To find the limit when $\left(x,y\right)⇒\left(3,1\right)$, solve
$=\underset{\left(x,y\right)\to \left(3,1\right)}{lim}\left({x}^{2}-2y\right)$
Since the above limit is not forming any indeterminate form, so evaluate the just by substituting the value of x and y.

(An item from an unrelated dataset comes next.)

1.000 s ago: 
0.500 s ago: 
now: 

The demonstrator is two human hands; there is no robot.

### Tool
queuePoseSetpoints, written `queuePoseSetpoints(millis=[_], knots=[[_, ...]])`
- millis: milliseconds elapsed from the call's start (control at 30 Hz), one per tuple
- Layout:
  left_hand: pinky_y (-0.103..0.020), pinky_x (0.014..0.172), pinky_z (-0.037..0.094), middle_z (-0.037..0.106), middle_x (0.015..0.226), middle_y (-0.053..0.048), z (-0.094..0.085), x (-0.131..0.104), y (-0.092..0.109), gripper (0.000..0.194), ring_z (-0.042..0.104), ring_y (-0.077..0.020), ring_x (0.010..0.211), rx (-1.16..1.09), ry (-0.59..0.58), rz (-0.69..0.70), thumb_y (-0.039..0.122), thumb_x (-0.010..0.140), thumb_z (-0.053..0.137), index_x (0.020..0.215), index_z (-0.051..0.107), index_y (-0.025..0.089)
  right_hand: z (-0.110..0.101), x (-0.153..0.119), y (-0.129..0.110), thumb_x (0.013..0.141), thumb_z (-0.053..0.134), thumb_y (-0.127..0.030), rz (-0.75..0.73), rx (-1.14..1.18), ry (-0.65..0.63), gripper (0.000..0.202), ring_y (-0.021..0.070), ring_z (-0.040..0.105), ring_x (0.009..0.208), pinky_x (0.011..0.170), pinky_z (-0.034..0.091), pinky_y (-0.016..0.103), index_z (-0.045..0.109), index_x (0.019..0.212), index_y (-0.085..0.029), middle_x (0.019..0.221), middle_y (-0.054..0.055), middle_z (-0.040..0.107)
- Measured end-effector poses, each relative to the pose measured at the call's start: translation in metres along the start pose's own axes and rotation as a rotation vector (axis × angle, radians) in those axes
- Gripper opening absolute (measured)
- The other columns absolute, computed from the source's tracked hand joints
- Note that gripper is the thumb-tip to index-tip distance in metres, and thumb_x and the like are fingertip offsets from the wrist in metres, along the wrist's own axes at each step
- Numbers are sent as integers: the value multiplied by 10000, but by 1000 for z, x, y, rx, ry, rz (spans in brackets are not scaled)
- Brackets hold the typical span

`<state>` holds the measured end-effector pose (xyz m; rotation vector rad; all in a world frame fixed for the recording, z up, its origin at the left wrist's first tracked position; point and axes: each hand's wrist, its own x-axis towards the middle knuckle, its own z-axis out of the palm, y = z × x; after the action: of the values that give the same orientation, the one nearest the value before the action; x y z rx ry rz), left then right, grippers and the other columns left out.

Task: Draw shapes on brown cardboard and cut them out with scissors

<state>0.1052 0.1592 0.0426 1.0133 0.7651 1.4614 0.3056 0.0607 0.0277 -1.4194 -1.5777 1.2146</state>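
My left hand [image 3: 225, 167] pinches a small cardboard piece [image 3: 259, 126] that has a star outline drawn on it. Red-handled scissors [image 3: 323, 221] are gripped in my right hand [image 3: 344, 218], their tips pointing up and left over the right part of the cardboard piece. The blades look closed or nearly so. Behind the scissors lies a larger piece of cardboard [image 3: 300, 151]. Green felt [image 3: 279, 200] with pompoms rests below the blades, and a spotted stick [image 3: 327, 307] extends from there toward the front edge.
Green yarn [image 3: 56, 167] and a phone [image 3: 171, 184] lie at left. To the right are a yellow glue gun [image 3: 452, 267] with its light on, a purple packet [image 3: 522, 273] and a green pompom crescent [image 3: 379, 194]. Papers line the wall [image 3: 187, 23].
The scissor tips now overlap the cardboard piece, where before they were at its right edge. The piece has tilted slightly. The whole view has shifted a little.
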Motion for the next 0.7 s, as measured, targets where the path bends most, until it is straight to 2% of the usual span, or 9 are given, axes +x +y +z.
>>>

$=\left({3}^{2}-2\cdot 1\right)$
$=9-2$
$=7$
To check the continuity of the function
Any function f(x,y) is a continuous point $\left({x}_{0},{y}_{0}\right)$ if $\underset{\left(x,y\right)\to \left({x}_{0},{y}_{0}\right)}{lim}f\left(x,y\right)=f\left({x}_{0},{y}_{0}\right)$
Here
$\underset{\left(x,y\right)\to \left({x}_{0},{y}_{0}\right)}{lim}f\left(x,y\right)=f\left({x}_{0},{y}_{0}\right)=\underset{\left(x,y\right)\to \left(3,1\right)}{lim}{x}^{2}-2y=7$ and $f\left({x}_{0},{y}_{0}\right)=f\left(3,1\right)={3}^{2}-2\cdot 1=7$
Since,
$\underset{\left(x,y\right)\to \left({x}_{0},{y}_{0}\right)}{lim}f\left(x,y\right)=f\left({x}_{0},{y}_{0}\right)=7$
So, the given function is continuous at point (3,1).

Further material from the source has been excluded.